Work instructions: Report the number of lines in the data below where the string "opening" shows up, and only that number.
======
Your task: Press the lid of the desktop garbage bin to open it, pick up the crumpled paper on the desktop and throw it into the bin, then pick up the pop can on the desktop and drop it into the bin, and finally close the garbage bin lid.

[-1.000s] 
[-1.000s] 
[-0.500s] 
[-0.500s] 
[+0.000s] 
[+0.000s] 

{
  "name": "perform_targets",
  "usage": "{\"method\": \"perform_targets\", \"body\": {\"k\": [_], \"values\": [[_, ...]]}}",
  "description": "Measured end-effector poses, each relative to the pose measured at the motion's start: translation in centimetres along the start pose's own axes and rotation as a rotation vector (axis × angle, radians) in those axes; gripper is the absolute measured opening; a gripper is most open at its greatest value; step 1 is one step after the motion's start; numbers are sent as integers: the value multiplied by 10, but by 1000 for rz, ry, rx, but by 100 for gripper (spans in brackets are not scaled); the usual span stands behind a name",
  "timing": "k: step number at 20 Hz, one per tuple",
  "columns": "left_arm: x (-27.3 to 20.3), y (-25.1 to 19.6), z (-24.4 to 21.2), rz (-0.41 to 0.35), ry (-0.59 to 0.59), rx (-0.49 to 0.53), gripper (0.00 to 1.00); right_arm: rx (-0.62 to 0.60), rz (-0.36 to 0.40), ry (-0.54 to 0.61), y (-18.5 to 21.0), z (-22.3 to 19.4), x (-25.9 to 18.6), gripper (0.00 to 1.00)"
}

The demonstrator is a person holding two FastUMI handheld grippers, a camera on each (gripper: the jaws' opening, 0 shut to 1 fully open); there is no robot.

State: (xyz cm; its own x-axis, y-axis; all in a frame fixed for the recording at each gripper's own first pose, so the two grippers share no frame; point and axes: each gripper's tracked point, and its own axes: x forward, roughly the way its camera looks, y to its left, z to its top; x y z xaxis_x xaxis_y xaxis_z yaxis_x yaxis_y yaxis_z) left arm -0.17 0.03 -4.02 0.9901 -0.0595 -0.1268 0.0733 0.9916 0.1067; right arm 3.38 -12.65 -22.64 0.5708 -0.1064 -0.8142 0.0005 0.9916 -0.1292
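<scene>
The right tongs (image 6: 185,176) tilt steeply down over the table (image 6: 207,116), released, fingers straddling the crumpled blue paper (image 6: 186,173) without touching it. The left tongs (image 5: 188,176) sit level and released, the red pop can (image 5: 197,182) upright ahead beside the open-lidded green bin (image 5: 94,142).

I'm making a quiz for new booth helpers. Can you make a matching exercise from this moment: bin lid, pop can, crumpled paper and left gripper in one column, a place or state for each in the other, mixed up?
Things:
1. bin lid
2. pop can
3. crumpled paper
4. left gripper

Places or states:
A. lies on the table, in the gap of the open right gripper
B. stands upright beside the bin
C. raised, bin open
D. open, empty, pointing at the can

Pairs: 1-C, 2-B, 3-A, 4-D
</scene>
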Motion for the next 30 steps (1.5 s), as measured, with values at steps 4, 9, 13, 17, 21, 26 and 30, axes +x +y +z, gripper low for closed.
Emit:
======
Task response: 2